Wrestling with Pudding

Wrestling with Pudding

Adjusting to actually having a schedule, one filled with tasks and deadlines, has been really difficult for me. I’m having endless streams of ideas that have to be dealt with quickly, and they leave few traces before they move on. There isn’t time to write them out, forcing them to coalesce into some sort of sense. I’ve had to write more on shorter deadlines than ever before. The primary problem is that I take writing too seriously, and simple tasks become inordinately complex.

That’s why my blog has turned into an essay collection lately; I have little time to read other blogs or even think about conversing. I miss just throwing out the idea of the moment, but when you’re forced to write in a directed manner towards some end it really does stifle your urge to wander. I realize that this is part of the process of graduate school, it’s just that I don’t like it much. The dictum of “be specific” is a necessary attribute of scholarship; a person has to pick a narrow spot to plow and stay on target. However, in most ways, this is the death of creativity—and I’m really bad at it.

Writing my Master’s thesis was a big challenge on that score. My advisor here called it “a heroic failure” and I can’t say that I disagree with him much. The problem that concerns me is too vast to cover in an essay, a book, or perhaps even in a lifelong series of books. To attempt to do it is, as he said, “wrestling with pudding.” Of course, having a dirty mind, I thought to myself—hey, that sounds fun.

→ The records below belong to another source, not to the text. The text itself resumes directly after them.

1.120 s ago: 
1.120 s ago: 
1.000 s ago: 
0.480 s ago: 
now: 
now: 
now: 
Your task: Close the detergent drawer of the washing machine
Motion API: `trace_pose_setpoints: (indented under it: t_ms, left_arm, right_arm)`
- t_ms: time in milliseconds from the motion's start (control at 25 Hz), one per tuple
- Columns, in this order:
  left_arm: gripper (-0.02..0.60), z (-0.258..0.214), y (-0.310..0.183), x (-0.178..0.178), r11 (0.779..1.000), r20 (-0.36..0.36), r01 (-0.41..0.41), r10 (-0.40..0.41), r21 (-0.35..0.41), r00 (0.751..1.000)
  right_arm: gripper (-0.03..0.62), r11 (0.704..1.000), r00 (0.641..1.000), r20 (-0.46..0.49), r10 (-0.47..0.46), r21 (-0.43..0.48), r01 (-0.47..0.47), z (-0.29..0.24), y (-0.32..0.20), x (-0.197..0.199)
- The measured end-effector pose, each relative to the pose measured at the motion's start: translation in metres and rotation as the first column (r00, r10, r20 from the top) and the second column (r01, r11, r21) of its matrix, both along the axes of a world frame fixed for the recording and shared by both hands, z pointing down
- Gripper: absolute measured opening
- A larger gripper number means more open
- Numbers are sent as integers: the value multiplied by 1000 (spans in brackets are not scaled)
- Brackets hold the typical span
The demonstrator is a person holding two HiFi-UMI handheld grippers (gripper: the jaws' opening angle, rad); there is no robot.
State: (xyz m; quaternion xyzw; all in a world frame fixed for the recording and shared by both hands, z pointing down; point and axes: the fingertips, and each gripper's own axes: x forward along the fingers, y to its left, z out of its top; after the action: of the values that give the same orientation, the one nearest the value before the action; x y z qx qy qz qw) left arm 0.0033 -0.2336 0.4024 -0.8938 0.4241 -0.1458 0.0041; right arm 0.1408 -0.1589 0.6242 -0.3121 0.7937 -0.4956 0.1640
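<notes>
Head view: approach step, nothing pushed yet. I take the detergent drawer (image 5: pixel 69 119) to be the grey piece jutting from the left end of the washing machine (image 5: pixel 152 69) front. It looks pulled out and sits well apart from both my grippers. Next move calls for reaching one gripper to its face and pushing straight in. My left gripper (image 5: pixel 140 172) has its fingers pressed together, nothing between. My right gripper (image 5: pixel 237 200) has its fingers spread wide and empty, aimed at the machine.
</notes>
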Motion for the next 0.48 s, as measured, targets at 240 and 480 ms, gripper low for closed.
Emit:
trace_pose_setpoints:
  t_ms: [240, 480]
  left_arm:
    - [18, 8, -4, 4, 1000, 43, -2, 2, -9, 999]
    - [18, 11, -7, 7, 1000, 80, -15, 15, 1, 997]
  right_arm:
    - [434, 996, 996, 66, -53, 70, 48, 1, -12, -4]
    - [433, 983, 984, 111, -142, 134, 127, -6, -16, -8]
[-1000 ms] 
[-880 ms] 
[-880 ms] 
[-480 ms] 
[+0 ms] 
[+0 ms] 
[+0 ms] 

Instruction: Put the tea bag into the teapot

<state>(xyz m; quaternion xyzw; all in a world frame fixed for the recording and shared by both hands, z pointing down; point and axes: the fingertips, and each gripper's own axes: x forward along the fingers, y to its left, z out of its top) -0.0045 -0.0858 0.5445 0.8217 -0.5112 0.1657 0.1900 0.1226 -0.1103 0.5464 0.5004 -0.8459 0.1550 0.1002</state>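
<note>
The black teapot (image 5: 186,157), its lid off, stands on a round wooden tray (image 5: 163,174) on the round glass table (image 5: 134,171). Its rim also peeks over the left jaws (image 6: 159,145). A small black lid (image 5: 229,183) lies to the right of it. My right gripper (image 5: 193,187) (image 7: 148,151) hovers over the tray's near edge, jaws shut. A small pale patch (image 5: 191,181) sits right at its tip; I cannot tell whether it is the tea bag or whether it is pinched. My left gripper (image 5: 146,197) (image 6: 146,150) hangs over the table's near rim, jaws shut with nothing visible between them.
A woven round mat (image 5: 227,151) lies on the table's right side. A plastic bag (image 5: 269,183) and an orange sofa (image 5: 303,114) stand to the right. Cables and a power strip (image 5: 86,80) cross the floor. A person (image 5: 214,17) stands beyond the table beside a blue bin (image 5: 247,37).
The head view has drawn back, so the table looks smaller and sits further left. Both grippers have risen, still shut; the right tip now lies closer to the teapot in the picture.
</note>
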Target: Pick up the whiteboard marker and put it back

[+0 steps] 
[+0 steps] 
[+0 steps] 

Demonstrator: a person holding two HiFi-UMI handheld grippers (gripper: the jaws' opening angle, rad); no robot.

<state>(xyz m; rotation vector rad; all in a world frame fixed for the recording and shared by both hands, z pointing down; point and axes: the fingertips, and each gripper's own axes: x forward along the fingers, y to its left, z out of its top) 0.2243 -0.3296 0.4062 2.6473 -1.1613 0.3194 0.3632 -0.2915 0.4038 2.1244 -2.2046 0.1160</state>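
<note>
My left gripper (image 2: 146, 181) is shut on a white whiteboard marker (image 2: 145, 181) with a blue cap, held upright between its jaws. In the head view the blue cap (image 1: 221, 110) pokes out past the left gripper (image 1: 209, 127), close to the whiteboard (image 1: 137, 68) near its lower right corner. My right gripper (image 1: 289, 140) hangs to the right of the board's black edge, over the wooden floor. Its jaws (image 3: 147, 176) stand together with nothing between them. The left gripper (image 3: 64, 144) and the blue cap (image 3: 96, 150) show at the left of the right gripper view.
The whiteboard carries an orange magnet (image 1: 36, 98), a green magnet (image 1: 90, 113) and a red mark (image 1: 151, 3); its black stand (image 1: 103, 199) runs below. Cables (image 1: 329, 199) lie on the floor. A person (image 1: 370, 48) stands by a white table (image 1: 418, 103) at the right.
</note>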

However, writing it was an important thing for me. It gave me a better idea of what I could and could not do. Everything sort of disintegrates into larger levels of complexity when you look at it. There are only models and metaphors that skew your thinking into forcing everything to fit. Sometimes, when the model is unusual or ill-explored, it helps. But it’s always a simplification of a more complex thing; there is no one answer, only ranges of possibility. Writing coherently means limiting your possibilities to those that are manageable. I have a hard time figuring out just what “manageable” is.

The artist side of my personality wants to scream “don’t tell me I can’t do that—I can!” But the more practical side does realize that I can’t. I won’t live forever. It would be better to concentrate on something attainable and work towards it. Nonetheless, I’m a hopeless generalist who enjoys wrestling with pudding. It’s going to be hard to change. Until this point, scholar friends have told me that I might have my cake and eat it too—just wait until I finish the “apprenticeship” we’re all forced to do before returning to generality. Nonetheless, it seems that in order to create something of real value much of the pudding wrestling must cease.